**PROBLEM TO WORK ON**
Search the data for the string "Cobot", and report each line where it is found.

++++++++++

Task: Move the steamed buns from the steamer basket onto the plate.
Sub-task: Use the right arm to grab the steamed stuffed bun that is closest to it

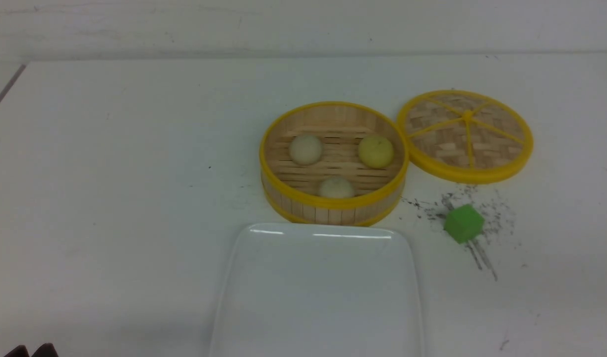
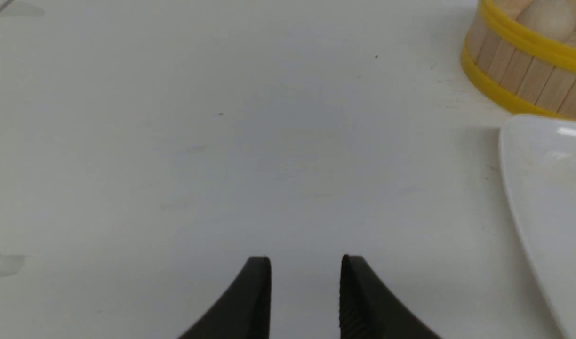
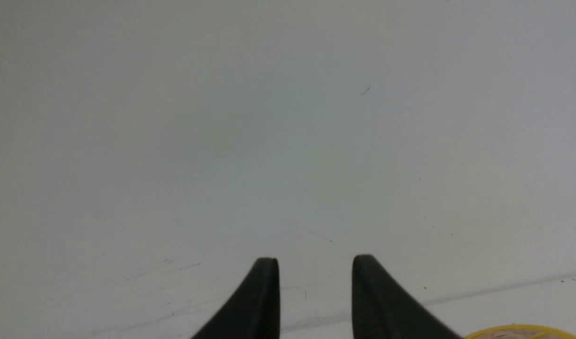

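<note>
Count, front view.
Steamed buns (image 1: 306, 149): 3 in all. Off-white: 2, the far-left one and the near bun (image 1: 336, 188). Pale yellow bun (image 1: 376, 151): 1.
Steamer basket (image 1: 333, 202): 1.
Plate (image 1: 318, 297): 1, white.
Lid (image 1: 466, 135): 1, woven, with yellow spokes.
Green cube (image 1: 463, 223): 1.
Worktop (image 1: 110, 173): 1.
Count, wrist views.
Pincers: 2, namely the left pincer (image 2: 306, 263) and the right pincer (image 3: 315, 263). Dark fingers per pincer: 2, so 4 fingers in total.
</note>
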Available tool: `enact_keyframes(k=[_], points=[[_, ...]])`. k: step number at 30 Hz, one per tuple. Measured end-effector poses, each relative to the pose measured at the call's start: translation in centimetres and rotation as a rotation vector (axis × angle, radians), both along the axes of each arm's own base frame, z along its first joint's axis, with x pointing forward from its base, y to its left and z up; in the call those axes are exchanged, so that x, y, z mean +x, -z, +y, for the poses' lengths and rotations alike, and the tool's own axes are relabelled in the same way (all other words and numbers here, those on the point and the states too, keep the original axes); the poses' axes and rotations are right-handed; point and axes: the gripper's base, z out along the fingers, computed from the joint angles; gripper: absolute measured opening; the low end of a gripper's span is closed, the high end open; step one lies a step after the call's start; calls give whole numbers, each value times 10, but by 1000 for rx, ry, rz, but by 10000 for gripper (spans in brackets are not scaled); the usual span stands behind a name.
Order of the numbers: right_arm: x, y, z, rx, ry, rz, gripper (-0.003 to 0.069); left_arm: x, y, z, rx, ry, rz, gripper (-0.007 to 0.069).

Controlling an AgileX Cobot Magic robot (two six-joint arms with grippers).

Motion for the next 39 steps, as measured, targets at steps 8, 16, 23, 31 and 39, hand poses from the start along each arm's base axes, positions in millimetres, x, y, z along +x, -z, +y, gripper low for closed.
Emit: enact_keyframes(k=[8, 16, 23, 31, 39], points=[[0, 0, 0, -4, -2, 4, 240, 0, -5, -6, -490, -47, 4, 241], [0, 0, 0, -4, -2, 4, 240, 1, -7, -7, -617, -65, 5, 240], [0, 1, 1, -7, -7, 11, 240, 1, -7, -7, -624, -67, 7, 239], [1, 4, 3, -27, -24, 42, 240, 1, -9, -6, -628, -69, -20, 240], [0, 5, 5, -17, -53, 61, 240, 1, -7, -7, -623, -67, 6, 240]])
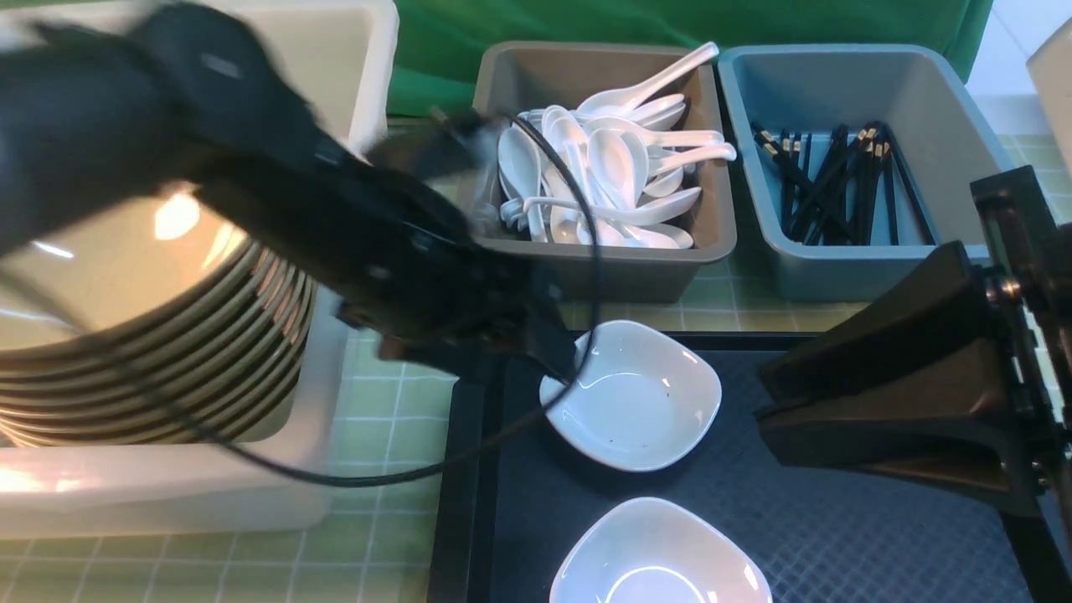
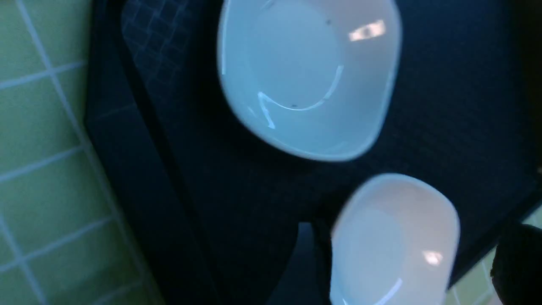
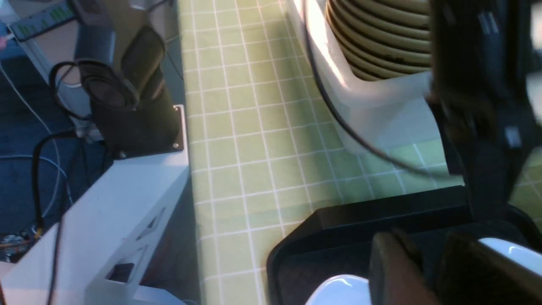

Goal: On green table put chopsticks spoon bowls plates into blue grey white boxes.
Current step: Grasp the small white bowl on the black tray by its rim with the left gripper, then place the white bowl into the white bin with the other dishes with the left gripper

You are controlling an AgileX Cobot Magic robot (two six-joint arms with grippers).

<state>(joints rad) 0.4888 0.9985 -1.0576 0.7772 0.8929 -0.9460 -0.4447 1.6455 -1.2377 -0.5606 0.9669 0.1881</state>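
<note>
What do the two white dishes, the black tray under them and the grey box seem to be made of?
White dishes: likely glazed ceramic, or melamine; glossy, with sharp reflections.
Black tray: probably plastic or rubber; matte, with a fine embossed grid.
Grey box: looks like moulded plastic; dull, smooth, rounded rim.

White plates [image 1: 630, 394], black textured tray [image 1: 837, 519], green white-gridded table [image 1: 377, 402]

A black tray [image 1: 837, 553], with a fine textured bottom and a smooth raised rim, fills the front view from 6 to 4 o'clock. A dark green cloth [image 1: 586, 21] hangs at 12 o'clock, with pale floor [image 1: 1013, 71] at 1 o'clock. The right wrist view shows blue flooring [image 3: 17, 127] at 9 o'clock, with thin cables [image 3: 37, 182] lying across it.
</note>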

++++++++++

**OUTPUT OF THE TASK**
Controlling an AgileX Cobot Magic robot (two six-joint arms with grippers).
You are controlling an AgileX Cobot Magic robot (two six-joint arms with grippers).

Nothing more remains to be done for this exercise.